Here is some information from a press release: “The Milwaukee Symphony Orchestra, under the dynamic leadership of Music Director Edo de Waart, has embarked upon a new era of artistic excellence and critical acclaim. Now in his fifth season with the MSO, Maestro de Waart has led sold-out concerts, elicited rave reviews, and conducted an acclaimed performance at Carnegie Hall. The Milwaukee Symphony Orchestra has four purposes: to comfort, educate, entertain and exhilarate the human soul.” For more information, visit www.mso.org
The concert will feature conductor Francesco Lecce-Chong and violin soloist Jeanyi Kim.
The program will include the Overture to the opera “Semiramide” by the Italian composer Gioachino Rossini (below top); the Concerto for Violin No. 2 in D Minor, Op. 22, by the well-traveled Polish violin virtuoso and composer Henryk Wieniawski (below middle); and the popular Symphony No. 5 in E minor, Opus 64, by the Russian composer Peter Ilyich Tchaikovsky (below bottom). You can hear the tuneful and melancholy Tchaikovsky symphony, played by the Boston Symphony Orchestra under Leonard Bernstein, in a popular YouTube video at the bottom.
Jeanyi Kim (below) is the associate concertmaster (third chair) of the Milwaukee Symphony Orchestra and the concertmaster of the Milwaukee Chamber Orchestra. In 2007, she served as a guest assistant concertmaster of the London Symphony Orchestra under Sir Colin Davis and Valery Gergiev.
As an orchestral musician, the Toronto native has performed in illustrious venues around the world, including Carnegie Hall, the Barbican Centre, Salle Pleyel, and the Concertgebouw. In addition to maintaining a private studio, she has served on the faculties at the University of Wisconsin-Parkside, University of New Haven, and Neighborhood Music School, to name a few.
She holds a Doctor of Musical Arts degree from Yale University, from which she also earned her BA, MM, and MMA degrees.
Francesco Lecce-Chong (below), currently associate conductor of the Milwaukee Symphony Orchestra, has worked with the Atlanta, Indianapolis, and St. Louis Symphony Orchestras, Saint Paul Chamber Orchestra, and the Hong Kong, Pitesti (Romania), and Ruse (Bulgaria) philharmonic orchestras. Equally at ease in the opera house, Maestro Lecce-Chong has served as principal conductor for the Brooklyn Repertory Opera and as staff conductor for the Santa Fe Opera.
He has earned national distinction, including the Solti Foundation Career Assistance Award and The Presser Foundation Music Award. In summer 2014, he served as the associate conductor at the Grand Tetons Music Festival and had guest appearances with the Toronto Symphony Orchestra, Las Vegas Philharmonic and the Breckenridge Music Festival.

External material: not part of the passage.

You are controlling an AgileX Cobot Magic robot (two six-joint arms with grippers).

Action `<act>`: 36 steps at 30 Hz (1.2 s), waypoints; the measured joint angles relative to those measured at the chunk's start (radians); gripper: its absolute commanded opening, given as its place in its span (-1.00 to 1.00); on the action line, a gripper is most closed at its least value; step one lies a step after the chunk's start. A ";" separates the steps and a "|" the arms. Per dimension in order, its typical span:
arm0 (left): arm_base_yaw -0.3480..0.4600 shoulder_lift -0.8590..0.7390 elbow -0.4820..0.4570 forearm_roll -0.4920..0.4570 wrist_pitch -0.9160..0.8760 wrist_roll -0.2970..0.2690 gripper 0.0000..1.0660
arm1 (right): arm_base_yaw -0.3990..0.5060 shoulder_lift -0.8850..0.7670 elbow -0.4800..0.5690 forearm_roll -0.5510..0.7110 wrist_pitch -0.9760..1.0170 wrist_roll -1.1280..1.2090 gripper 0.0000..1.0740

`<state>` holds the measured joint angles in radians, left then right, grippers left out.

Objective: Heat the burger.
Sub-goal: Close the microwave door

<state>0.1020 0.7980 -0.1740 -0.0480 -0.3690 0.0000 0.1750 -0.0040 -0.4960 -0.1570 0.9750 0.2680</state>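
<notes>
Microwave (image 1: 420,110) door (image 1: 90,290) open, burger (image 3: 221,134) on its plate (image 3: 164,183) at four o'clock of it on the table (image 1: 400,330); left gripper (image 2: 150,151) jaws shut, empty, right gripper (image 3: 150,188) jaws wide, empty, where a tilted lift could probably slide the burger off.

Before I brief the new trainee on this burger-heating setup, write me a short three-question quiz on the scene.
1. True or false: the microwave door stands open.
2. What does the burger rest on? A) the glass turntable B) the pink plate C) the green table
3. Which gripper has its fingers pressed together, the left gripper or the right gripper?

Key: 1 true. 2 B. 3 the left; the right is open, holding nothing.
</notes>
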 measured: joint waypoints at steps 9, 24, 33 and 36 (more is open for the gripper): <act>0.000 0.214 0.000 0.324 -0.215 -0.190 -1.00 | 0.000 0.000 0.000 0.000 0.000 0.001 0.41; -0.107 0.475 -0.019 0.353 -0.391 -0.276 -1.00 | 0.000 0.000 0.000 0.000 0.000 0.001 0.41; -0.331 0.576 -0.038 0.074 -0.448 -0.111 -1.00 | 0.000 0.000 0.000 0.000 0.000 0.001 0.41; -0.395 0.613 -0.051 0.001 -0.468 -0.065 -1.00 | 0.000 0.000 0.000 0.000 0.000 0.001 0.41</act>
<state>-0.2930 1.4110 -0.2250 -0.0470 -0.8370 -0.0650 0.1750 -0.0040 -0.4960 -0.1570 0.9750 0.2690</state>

He is a graduate of the Mannes College of Music, where he received his Bachelor of Music degree with honors in piano and orchestral conducting. Lecce-Chong also holds a diploma from the Curtis Institute of Music.
Tickets are $30 in advance, $35 at the door. They are available at the Edgerton Pharmacy and Edgerton Piggly Wiggly; and in Janesville at Knapton Musik Knotes and Voigt Music Center, and by calling (608) 561-6093. Online, go to at iTickets.com
All performances funded by the William and Joyce Wartmann Endowment for the Performing Arts. An additional sponsor is the Edgerton Piggly Wiggly.